The carrageenan-induced paw edema is an animal model widely employed for the screening of anti-inflammatory compounds or extracts and has frequently been used to assess the anti-edematogenic effect of natural products, as medicinal plants, and exhibits a high degree of reproducibility [38].

Edema formation produced by carrageenan administration in paw is a biphasic event, during 1-5 h. The initial phase (1 or 1.5 h) is predominantly a non-phagocytic edema followed by a second phase (2–5 h) with increased edema formation that remained up to 5 h [39]. Av-EtOH (25, 50 and 100 mg/kg, p.o) administered 1 h before carrageenan injection, inhibited significantly (P < 0.01) the increase in the edema volume at 1 and 2 h, initial phase. This phase has been induced due to the action of mediators such as histamine, serotonin and bradykinin on vascular permeability [40], which is subsequently sustained by the release of prostaglandins and nitric oxide (second-phase) with peak at 3 h. The histamine induced paw edema model was used to confirm the involvement of histamine in the anti-inflammatory effect of Av-EtOH, since the extract showed anti-inflammatory effect in the early hours of the carrageenan induced paw edema induced test. For this reason, we use the highest therapeutic dose tested in this model to evaluate if the extract would have an anti-inflammatory effect through blocking of histamine receptors [41]. Our results showed that the edema induced by histamine was significantly inhibited by Av-EtOH 100 mg/kg, p.o. in 30 min and 60 min (P < 0.05). Histological analysis showed less inflammation in the groups treated with the extract when the inflammation was induced by carrageenan or histamine, which demonstrates an anti-inflammatory effect and confirms the results obtained in carrageenan or histamine-induced hind paw edema in mice.

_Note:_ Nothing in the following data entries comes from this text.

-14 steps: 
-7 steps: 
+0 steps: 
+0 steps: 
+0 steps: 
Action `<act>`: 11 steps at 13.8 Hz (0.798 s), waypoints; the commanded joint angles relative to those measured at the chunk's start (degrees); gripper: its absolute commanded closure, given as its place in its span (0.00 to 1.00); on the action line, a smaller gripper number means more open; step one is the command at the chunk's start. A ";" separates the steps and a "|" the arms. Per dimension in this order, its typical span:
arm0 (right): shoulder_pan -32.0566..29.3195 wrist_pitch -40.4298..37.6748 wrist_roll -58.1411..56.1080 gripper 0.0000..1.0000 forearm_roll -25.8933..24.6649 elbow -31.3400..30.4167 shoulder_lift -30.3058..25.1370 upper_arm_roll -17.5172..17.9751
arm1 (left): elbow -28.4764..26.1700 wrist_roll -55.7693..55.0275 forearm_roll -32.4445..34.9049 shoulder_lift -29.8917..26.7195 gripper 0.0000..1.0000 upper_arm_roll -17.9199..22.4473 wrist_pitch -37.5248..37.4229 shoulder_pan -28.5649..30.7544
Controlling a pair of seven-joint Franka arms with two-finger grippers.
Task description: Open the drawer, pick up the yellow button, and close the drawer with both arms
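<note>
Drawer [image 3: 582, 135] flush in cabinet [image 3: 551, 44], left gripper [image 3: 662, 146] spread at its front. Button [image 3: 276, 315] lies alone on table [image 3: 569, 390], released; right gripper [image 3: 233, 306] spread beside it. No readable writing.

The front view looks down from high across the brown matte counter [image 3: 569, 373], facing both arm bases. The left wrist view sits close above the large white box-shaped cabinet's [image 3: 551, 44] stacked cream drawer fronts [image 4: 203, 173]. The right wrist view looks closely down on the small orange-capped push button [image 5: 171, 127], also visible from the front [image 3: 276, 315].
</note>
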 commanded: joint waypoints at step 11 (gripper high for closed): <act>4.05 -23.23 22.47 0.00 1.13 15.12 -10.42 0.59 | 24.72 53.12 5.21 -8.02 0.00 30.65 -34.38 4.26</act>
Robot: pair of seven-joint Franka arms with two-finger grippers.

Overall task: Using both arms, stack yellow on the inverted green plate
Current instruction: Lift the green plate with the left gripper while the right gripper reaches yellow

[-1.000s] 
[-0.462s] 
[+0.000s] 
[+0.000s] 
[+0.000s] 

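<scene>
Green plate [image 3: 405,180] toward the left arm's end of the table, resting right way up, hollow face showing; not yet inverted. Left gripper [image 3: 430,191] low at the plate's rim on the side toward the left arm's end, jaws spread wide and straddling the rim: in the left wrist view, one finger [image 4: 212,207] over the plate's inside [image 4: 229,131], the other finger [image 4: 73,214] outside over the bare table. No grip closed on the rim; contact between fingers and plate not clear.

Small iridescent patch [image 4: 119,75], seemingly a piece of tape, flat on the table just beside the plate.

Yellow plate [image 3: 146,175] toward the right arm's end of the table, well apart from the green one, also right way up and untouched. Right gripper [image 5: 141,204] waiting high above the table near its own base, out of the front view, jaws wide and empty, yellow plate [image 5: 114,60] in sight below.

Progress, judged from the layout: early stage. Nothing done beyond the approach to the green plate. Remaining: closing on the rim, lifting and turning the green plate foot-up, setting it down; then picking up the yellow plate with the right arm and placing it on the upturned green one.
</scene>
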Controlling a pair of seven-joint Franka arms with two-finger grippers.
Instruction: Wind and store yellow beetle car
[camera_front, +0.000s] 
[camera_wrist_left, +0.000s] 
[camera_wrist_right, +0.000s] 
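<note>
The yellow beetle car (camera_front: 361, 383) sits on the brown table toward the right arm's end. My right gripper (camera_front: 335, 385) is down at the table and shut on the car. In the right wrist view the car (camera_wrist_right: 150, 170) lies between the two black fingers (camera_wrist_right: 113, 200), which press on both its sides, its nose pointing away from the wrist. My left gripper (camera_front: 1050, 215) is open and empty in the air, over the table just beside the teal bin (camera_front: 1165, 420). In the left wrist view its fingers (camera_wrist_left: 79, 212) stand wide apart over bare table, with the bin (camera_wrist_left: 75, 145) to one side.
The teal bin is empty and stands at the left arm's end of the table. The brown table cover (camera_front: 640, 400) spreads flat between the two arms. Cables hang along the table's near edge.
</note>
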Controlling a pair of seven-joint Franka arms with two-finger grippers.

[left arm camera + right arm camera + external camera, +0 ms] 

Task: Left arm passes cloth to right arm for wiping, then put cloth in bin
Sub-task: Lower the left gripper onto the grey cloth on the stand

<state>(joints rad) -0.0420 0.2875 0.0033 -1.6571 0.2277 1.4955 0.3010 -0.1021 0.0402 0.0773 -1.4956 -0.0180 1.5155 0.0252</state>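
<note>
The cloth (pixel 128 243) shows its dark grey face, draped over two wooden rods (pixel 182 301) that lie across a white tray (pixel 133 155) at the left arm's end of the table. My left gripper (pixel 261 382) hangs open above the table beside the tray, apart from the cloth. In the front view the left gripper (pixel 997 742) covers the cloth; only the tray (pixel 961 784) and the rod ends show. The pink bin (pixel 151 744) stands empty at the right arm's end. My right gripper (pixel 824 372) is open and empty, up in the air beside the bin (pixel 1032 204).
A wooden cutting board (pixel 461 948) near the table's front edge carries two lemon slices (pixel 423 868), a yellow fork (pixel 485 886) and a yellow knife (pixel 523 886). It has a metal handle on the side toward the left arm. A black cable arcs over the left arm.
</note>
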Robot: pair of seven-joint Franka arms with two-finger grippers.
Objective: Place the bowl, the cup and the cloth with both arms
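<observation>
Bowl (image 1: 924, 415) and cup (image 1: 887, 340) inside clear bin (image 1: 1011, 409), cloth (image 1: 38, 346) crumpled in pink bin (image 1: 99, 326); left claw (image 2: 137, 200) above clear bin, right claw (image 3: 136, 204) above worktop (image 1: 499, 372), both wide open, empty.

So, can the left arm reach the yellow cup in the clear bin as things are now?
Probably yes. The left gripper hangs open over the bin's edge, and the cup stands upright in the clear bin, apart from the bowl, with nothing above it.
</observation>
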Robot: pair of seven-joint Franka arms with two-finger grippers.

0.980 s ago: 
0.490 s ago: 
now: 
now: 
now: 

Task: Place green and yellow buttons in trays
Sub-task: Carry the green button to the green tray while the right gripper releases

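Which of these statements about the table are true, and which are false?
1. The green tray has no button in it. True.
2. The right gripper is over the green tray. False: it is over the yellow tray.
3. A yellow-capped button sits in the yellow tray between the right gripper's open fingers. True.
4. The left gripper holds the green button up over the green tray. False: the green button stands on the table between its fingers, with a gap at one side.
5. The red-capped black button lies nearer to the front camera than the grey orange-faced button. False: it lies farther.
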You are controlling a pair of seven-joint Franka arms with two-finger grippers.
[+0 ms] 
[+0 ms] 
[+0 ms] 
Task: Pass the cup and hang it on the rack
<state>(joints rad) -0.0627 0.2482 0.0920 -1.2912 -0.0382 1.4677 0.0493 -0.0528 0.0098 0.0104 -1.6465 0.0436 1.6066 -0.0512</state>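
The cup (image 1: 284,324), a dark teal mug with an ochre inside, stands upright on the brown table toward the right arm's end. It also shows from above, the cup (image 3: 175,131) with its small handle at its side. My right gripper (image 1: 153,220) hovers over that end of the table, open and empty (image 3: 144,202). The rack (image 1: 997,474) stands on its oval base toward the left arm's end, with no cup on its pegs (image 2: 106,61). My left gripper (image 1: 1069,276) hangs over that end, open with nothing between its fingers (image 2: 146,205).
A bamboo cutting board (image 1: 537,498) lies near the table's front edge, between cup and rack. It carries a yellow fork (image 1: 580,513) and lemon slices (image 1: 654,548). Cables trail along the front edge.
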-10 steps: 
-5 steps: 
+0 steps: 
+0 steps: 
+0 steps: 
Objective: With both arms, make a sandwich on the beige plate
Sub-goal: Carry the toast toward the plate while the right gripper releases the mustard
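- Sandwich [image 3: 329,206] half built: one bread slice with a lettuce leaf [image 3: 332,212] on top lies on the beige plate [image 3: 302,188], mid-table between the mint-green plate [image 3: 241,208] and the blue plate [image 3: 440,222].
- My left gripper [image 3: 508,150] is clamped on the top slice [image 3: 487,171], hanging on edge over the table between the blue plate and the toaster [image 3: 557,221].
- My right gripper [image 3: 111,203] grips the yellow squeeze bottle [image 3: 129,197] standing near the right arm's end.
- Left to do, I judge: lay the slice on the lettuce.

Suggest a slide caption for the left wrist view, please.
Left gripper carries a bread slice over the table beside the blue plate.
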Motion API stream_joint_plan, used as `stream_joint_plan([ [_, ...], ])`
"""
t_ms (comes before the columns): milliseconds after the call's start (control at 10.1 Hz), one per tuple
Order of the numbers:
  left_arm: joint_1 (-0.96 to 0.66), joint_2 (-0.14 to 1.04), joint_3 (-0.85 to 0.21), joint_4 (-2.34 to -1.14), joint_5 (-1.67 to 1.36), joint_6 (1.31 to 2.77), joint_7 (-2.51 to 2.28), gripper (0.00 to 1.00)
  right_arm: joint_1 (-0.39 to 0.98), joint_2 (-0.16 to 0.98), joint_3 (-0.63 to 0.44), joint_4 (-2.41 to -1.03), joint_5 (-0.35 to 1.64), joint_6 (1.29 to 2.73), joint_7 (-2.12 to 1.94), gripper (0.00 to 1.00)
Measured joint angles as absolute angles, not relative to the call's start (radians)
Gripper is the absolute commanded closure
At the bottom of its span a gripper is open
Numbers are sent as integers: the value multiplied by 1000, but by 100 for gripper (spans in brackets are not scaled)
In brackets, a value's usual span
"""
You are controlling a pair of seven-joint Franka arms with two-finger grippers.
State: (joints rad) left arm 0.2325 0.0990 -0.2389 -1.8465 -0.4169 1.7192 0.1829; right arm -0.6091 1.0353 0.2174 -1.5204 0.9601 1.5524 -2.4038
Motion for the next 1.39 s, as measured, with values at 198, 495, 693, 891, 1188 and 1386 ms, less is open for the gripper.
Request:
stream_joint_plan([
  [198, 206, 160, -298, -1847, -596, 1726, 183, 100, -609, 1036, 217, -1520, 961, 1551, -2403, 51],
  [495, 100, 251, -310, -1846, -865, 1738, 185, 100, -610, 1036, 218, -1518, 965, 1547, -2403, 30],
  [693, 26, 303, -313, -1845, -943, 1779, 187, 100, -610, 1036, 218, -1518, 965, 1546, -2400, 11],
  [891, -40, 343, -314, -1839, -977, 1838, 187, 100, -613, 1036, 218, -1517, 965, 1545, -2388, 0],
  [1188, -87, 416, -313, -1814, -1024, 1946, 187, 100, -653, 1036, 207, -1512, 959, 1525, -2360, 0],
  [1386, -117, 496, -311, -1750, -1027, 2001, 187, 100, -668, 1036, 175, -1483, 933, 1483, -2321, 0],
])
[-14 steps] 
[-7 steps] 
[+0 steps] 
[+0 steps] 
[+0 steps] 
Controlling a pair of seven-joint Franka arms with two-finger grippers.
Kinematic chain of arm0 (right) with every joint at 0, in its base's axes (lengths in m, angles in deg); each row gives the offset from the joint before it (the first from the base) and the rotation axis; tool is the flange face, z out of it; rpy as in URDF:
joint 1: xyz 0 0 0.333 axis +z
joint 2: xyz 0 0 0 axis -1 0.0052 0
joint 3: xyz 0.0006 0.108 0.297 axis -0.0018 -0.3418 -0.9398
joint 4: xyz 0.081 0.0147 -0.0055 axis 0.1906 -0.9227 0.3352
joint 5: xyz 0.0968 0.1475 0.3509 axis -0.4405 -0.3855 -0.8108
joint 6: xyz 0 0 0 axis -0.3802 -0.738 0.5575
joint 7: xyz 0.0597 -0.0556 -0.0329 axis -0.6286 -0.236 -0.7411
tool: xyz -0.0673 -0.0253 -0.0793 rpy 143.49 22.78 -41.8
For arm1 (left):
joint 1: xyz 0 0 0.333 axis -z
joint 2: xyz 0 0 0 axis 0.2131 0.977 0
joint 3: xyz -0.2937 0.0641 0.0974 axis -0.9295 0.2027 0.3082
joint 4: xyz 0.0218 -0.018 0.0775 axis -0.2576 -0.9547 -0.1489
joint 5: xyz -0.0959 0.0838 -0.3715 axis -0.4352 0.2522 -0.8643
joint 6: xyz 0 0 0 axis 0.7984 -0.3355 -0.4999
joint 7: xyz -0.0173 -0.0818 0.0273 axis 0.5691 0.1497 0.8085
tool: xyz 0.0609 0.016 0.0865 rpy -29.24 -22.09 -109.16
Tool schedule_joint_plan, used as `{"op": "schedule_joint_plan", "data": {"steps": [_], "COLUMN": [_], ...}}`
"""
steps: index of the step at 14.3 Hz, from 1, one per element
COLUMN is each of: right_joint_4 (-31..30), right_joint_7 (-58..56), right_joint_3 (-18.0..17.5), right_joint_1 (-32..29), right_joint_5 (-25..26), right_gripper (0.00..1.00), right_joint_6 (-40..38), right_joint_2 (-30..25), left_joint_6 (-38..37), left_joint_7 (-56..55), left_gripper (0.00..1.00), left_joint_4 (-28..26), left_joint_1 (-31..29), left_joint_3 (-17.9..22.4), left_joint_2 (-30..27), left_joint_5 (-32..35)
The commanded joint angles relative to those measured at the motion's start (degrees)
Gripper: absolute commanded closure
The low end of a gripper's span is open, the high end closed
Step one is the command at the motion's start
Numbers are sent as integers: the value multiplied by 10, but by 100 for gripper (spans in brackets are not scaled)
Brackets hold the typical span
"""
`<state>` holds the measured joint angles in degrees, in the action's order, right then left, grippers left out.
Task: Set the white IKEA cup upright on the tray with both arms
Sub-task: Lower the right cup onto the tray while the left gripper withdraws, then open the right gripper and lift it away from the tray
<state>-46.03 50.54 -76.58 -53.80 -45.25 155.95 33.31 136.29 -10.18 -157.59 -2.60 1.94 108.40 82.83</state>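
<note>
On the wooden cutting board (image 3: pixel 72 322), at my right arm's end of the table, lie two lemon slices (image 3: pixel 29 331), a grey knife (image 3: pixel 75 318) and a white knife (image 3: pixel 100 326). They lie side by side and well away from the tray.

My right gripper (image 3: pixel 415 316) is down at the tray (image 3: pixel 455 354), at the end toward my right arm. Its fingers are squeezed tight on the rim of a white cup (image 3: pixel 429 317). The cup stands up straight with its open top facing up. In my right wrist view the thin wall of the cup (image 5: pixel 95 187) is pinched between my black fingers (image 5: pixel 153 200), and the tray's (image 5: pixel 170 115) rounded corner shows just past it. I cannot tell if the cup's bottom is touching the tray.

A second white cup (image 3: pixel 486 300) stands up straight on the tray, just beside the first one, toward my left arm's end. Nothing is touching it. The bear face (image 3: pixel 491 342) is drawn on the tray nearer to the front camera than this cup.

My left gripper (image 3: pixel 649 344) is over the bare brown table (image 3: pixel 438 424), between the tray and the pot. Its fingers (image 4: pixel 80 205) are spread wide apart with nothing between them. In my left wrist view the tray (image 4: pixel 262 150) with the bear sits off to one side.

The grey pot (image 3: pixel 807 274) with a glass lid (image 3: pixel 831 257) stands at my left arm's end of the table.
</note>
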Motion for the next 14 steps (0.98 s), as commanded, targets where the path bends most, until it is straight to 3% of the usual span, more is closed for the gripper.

Then, the method of leukocyte migration to the peritoneal cavity was performed seeking a best characterization of the anti-inflammatory effect of Av-EtOH. The inflammation produced by this model is slow and prolonged, making it possible to evaluate the leakage of liquid, as well as cell migration, besides the participation of cytokines, enzymes, and chemical mediators, such as nitric oxide, prostaglandin E2, IL-1β, IL-6 and TNF-α, by utilizing different phlogistic agents [42]. These mediators are able to recruit leukocytes, such as neutrophils, in several experimental models. Av-EtOH (25, 50 and 100 mg/kg, p.o) administered 1 h before injection of carrageenan (1 %, i.p., 0.25 ml) inhibited the leukocyte migration (P < 0.01). A possible mechanism is an inhibition of the synthesis of many inflammatory mediators whose involvement in the cell migration is well-established.

Conclusions

In summary, the present study has demonstrated that crude ethanolic extract of A. vepretorum has significant antinociceptive and anti-inflammatory properties, which are related probably with the activation of opioid receptors and inhibition of release of mediators of the inflammatory process, such as prostaglandins, histamine and neutrophils. Further research will be completed to reach the exact mechanism of action of this extract.